WHAT THE EXERCISE ASKS
The line containing "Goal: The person" marks the end: copy exactly every line from the start of the records below up to and including it, leaving out pictures.

*** Opening of PROVIDED MATERIAL ***

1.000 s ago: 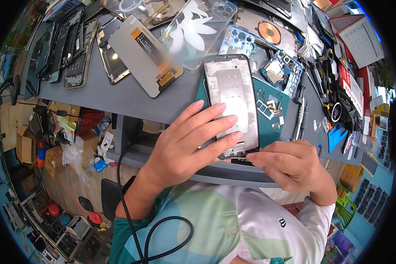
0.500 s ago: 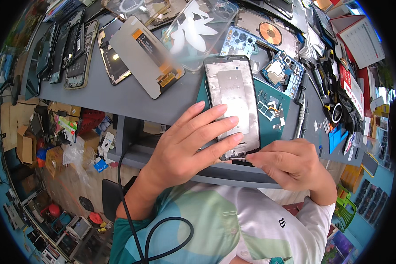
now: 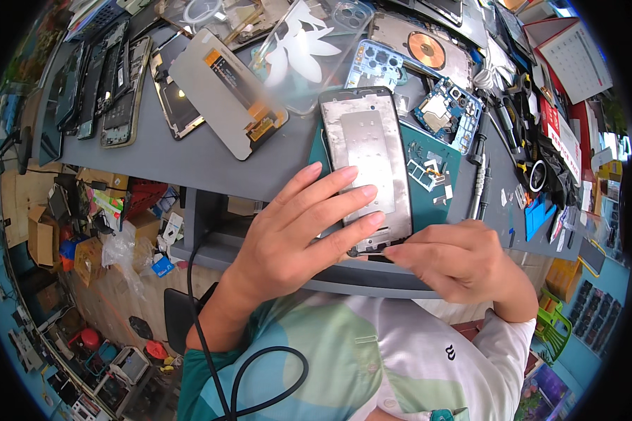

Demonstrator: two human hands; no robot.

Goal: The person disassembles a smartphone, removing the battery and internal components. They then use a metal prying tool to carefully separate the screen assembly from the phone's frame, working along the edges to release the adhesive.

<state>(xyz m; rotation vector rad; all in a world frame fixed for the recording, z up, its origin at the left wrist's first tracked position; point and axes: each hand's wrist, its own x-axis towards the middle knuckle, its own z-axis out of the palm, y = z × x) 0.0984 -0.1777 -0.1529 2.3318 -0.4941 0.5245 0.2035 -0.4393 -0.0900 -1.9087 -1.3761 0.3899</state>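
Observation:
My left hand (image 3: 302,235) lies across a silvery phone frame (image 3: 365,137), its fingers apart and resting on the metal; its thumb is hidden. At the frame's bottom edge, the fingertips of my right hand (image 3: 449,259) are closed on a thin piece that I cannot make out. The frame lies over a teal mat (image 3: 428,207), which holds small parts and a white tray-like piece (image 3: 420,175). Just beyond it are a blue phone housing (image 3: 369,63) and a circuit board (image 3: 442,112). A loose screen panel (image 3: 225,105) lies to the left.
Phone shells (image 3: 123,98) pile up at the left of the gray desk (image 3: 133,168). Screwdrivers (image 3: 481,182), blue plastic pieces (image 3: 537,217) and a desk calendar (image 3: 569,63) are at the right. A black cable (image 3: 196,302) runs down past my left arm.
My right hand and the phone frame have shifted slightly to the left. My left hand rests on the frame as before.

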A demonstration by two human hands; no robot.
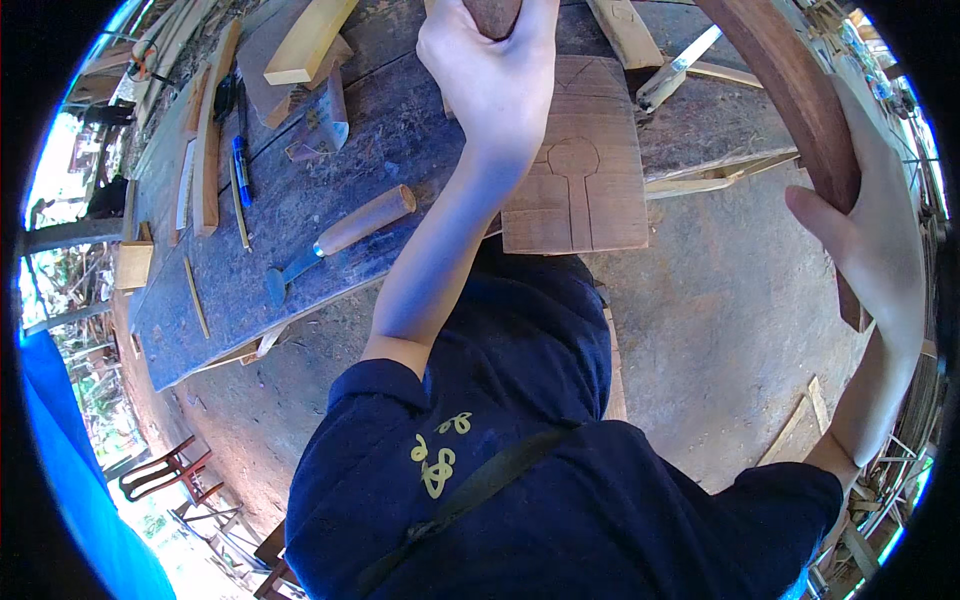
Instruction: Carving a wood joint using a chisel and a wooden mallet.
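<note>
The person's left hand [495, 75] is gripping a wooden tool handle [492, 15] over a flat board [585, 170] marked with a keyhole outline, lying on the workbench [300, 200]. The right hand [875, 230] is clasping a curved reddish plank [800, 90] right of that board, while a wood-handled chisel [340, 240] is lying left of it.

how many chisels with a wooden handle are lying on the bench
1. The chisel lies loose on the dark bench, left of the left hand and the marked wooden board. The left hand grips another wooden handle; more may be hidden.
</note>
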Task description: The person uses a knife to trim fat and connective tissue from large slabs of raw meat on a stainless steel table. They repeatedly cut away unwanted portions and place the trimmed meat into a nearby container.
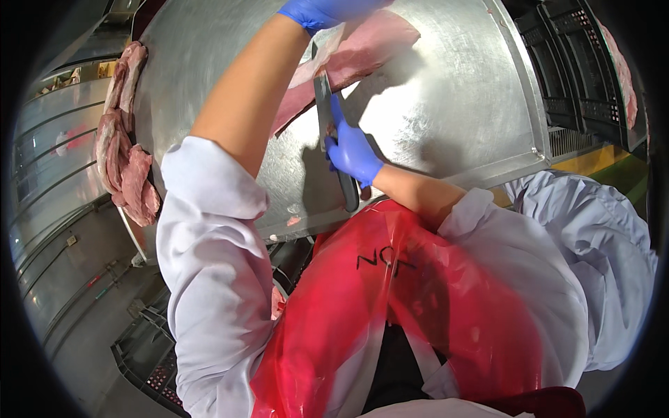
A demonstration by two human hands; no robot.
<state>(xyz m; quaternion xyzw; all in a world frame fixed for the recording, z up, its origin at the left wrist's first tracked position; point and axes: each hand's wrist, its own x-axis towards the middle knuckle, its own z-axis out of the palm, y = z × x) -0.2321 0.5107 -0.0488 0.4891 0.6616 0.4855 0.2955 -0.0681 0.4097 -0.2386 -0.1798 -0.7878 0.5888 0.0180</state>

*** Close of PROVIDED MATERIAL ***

RESULT FOR THIS EXERCISE
1.000 s ago: 
0.500 s ago: 
now: 

Demonstrator: two human hands; no robot.

Goal: The person disassembles a smartphone, removing the battery and internal components. They then use a metal prying tool to carefully separate the screen assembly from the phone's frame, working along the edges to release the adhesive.

The output has been given in full.